Energy:383 Kcals; protein: 15.64 g; fat: 9.49 g; calcium: 154.06 mg; fibre: 14.8 g

Tricolor roti

Preparation time: 30 minutes

Serves: 1


  • 1 cup whole wheat flour
  • 50 ml beetroot juice
  • 50 ml carrot juice
  • 50 ml spinach + coriander juice
  • ½ tsp chilli powder
  • 1 tbsp oil
  • Salt to taste
  • Water for making dough


1. Take equal quantities of the whole wheat flour in three bowls.

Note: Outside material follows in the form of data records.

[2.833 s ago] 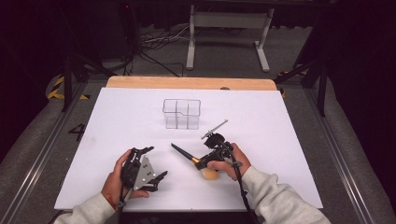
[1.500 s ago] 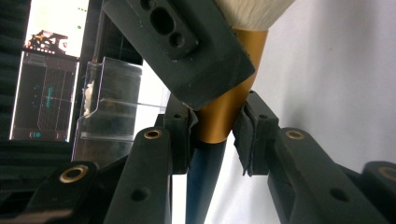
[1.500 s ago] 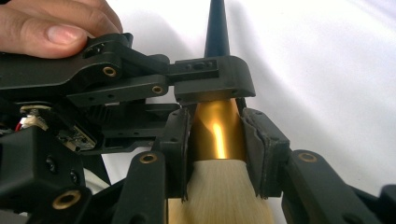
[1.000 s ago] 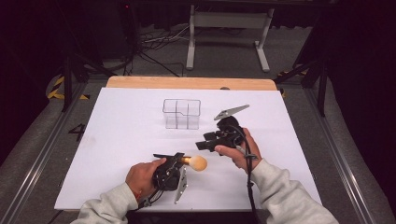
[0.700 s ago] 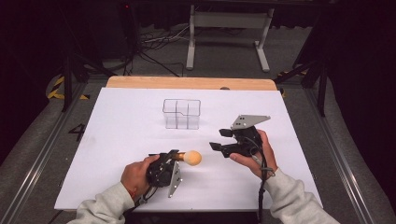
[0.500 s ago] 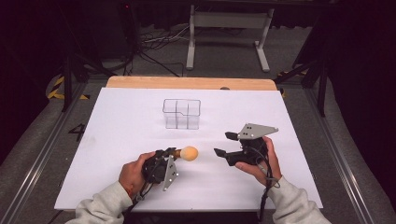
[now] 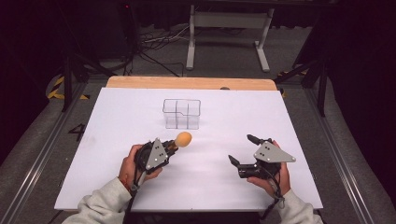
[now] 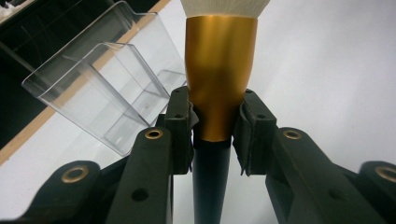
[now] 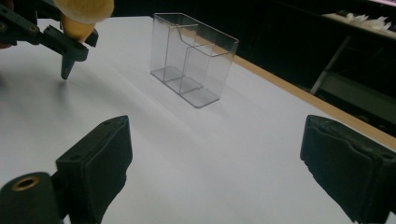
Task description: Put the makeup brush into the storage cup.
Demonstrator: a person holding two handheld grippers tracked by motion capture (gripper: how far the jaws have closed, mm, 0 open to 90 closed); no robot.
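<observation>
While the white bench (image 7: pixel 116 116) is being viewed from above, the left hand-held gripper (image 7: pixel 169 148) is being held low over its near left part, with its jaws being pressed onto a makeup brush (image 7: pixel 182 139). In the left gripper view the brush (image 8: pixel 219 79) is being pinched at the lower end of its gold ferrule, where the black handle begins, and the pale bristle head is being pointed away from the hand-held gripper (image 8: pixel 215 135). A clear plastic organizer (image 7: pixel 182 113), divided into compartments, is being left standing upright beyond and slightly to the right of the left hand-held gripper, apart from the brush head. To the right of it, well apart, the right hand-held gripper (image 7: pixel 243 150) is being held by the person's right hand (image 7: pixel 271 179) with its jaws spread wide and nothing between them. In the right gripper view, the pads (image 9: pixel 100 158) are being shown far apart, with the organizer (image 9: pixel 194 58) ahead of them and the brush (image 9: pixel 81 14) up at the far left
</observation>
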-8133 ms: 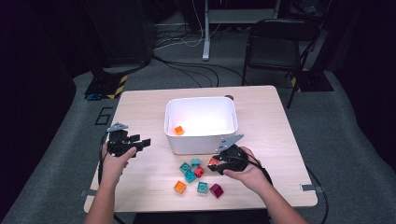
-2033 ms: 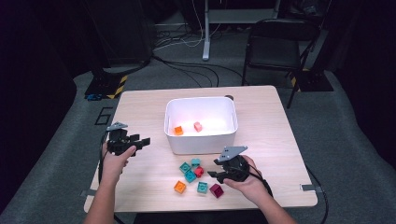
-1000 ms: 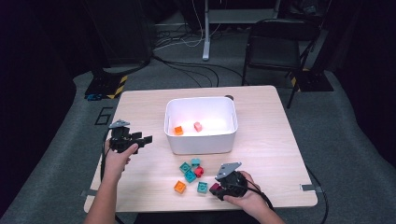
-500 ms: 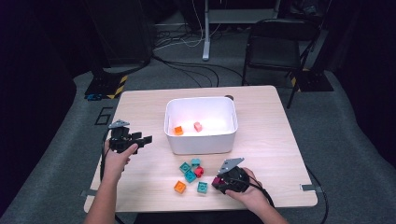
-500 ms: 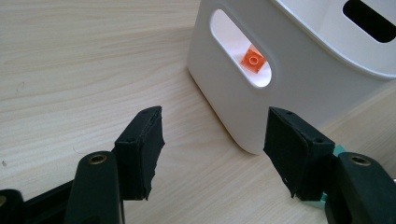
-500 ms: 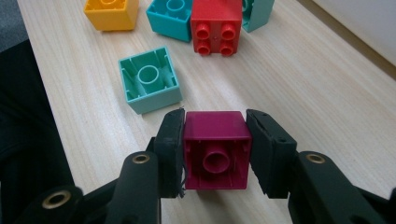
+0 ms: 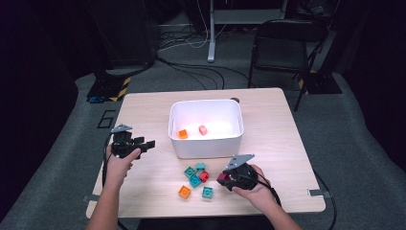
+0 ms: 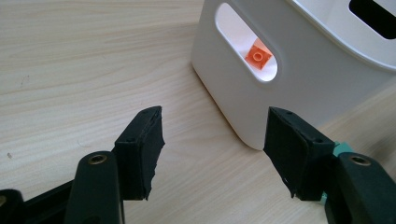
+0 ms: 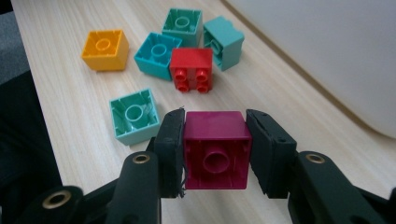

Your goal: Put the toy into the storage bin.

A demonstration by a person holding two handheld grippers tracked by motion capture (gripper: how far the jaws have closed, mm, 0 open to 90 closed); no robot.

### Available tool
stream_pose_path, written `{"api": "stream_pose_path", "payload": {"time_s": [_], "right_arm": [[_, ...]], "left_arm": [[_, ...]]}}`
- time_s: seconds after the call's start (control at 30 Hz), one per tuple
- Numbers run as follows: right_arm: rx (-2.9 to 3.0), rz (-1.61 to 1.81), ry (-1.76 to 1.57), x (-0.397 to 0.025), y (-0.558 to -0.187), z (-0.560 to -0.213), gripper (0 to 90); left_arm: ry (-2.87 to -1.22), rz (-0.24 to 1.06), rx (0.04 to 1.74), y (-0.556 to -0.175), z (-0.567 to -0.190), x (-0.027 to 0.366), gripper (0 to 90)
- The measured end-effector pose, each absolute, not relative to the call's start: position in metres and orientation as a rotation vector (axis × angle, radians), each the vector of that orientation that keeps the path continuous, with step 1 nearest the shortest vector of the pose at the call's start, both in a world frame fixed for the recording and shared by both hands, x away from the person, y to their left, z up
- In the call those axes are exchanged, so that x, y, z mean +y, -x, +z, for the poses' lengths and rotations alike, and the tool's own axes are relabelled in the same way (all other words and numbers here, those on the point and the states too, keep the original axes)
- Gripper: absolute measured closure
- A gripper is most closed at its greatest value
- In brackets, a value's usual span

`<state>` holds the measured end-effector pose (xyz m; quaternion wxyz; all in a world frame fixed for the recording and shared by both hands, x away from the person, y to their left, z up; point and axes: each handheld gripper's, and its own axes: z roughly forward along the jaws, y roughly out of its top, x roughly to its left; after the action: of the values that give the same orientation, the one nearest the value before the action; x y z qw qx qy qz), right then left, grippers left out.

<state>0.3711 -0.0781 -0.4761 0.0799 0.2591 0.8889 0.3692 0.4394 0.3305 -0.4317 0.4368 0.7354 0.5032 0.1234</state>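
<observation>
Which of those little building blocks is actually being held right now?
The magenta block, clamped between the right gripper's two black jaws, hollow underside facing the camera. The orange, red and teal blocks lie loose on the table beyond it.

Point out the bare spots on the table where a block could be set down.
Bare wood lies right of the white plastic bin, along the wooden table edge, and between the bin and the left gripper. It is crowded in front of the bin, around the loose blocks beside the right gripper.

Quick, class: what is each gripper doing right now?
Left gripper: open, holding nothing.
Right gripper: shut on the magenta block.
</observation>
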Motion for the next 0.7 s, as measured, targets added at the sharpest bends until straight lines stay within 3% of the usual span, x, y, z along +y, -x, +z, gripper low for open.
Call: {"api": "stream_pose_path", "payload": {"time_s": [0.7], "right_arm": [[2.638, 1.159, -0.729, -0.075, -0.393, -0.422, 58.4]], "left_arm": [[-1.828, 0.304, 1.251, -0.439, -0.432, 0.33, 37.0]]}}
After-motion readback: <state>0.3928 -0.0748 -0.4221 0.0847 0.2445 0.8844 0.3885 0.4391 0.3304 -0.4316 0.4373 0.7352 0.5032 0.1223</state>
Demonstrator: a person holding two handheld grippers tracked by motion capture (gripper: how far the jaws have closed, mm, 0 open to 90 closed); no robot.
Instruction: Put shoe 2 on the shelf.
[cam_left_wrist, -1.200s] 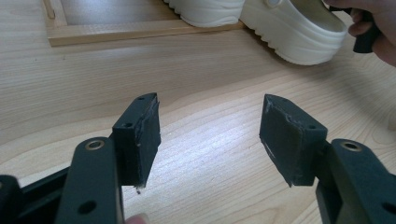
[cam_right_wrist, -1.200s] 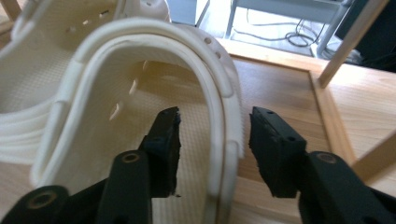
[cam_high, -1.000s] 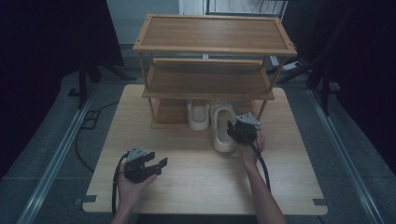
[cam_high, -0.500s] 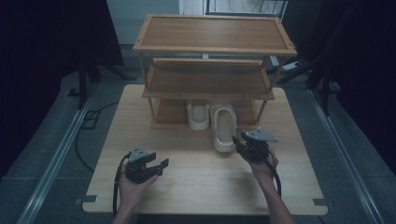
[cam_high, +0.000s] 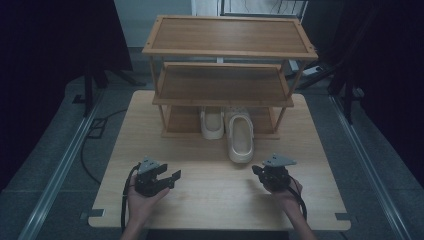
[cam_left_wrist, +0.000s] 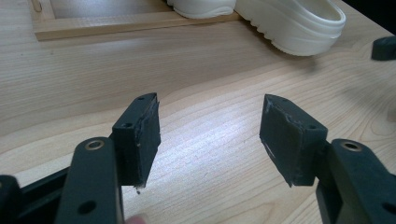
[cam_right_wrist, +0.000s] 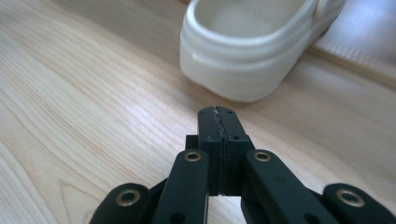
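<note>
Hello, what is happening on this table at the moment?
A person sits at a wooden table with a two-jaw gripper in each hand. Two cream clogs are at the bottom of a wooden shelf rack: one clog rests on the lowest shelf, the other clog sticks out onto the table. Neither is held. The left gripper is open over bare wood, and the right gripper is shut on nothing, pointing at the near clog.

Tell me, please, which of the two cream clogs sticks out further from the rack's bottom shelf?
The right-hand clog: its heel end lies on the table in front of the rack, while the left-hand clog sits almost fully inside.
</note>
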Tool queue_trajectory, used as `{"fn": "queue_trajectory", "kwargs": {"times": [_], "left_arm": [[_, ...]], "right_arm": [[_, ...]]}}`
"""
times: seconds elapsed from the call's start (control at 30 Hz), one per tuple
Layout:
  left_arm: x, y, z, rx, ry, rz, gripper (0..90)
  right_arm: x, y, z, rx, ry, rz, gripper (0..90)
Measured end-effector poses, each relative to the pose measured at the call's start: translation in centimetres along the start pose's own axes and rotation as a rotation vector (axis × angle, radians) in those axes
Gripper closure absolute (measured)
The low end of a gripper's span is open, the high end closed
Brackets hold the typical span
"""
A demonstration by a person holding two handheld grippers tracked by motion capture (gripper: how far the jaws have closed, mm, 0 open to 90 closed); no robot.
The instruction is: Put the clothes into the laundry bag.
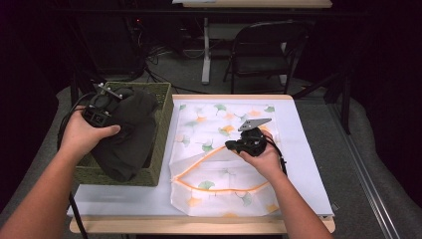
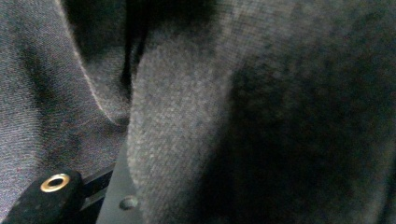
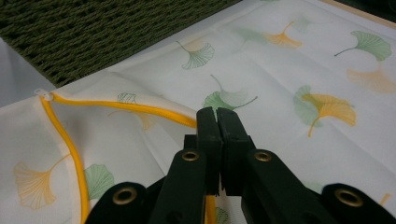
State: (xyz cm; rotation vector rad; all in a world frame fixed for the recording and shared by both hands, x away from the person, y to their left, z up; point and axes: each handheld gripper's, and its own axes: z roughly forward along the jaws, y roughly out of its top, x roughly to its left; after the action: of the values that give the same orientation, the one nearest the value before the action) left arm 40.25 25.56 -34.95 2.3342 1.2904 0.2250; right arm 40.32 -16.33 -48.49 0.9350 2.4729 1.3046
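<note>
One table [image 1: 308,164], one woven basket [image 1: 161,144], one dark garment [image 1: 130,134], one white mesh bag [image 1: 219,124] printed with ginkgo leaves, two grippers; behind the table stands one folding chair [image 1: 263,50].

The basket sits at the table's left edge, its long side running away from the person; the dark garment lies heaped in it, spilling up over the near half, and its length follows the basket's. The left gripper [image 1: 102,110] is buried in the top of that heap, held by the left hand [image 1: 89,132]; in the left gripper view grey knit cloth [image 2: 187,116] is bunched right against the jaw, but whether the jaws are pinched on it or apart I cannot tell.

The bag lies flat on the table just right of the basket, long axis running from the person toward the far edge; its orange zipper [image 1: 199,162] gapes in a curved mouth across the near part, opening toward the basket. The right gripper [image 3: 218,122] sits at the upper lip of that mouth, jaws pressed together on the zipper edge [image 3: 140,109] and lifting it slightly; the right hand [image 1: 263,159] holds it over the bag's middle.
</note>
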Motion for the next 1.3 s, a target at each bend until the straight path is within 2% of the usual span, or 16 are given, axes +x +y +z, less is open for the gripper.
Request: {"fn": "queue_trajectory", "kwargs": {"times": [0.17, 0.43, 0.53, 0.73, 1.3], "left_arm": [[-0.2, 0.0, 0.0, 0.002, 0.001, 0.001, 61.2], [-0.5, 0.1, -0.1, 0.008, -0.001, 0.009, 61.2], [-0.7, 0.1, -0.1, 0.008, -0.003, 0.012, 61.1], [-1.2, 0.3, -0.2, 0.004, -0.015, 0.027, 61.1], [-3.1, 0.7, -1.3, 0.007, -0.026, 0.083, 61.2]], "right_arm": [[-0.2, 0.4, 0.2, -0.014, -0.023, -0.002, 88.9], [-0.1, 1.2, 0.0, -0.058, -0.034, 0.001, 89.0], [-0.1, 1.1, 0.1, -0.052, -0.044, -0.010, 88.9], [-0.3, 0.8, -0.2, -0.058, -0.054, 0.007, 88.9], [-0.3, 0.5, -0.2, -0.054, -0.048, 0.014, 88.9]]}}
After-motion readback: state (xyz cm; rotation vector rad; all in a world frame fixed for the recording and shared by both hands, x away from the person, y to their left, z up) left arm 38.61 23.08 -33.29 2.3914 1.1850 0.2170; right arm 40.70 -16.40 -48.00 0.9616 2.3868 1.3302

2. Mix beetroot juice, one pinch of chilli powder and salt with the flour in one bowl to make dough. Add water while kneading, if required.

3. Repeat the process by mixing carrot and spinach juice with the flour in the other bowls. Remember to add the other ingredients.

4. Roll out the dough into thin rotis and fry them on the tawa.

5. Serve with curd.

Benefits: Beetroot is rich in folate that prevents stress while spinach and carrot have cancer-fighting properties.

Nutritional value per roti

Energy: 76 Kcals; protein: 1.24 g; fat: 3.9 g; calcium: 22.2 mg

Healthy snacking has no adverse effects on the overall well-being of your child. In fact, it could help her meet the recommended dietary allowances of nutrients and prevent nutritional deficiencies. Adopt healthy cooking methods such as steaming, boiling, stewing, baking, dry roasting, grilling and shallow-fat frying while preparing your child’s snack. This will help retain the nutritional quality of the food she eats and offer variety to grab her interest. Planned mindfully, snacking can be a blessing in disguise for your child.

The author is a nutritionist based in Chennai.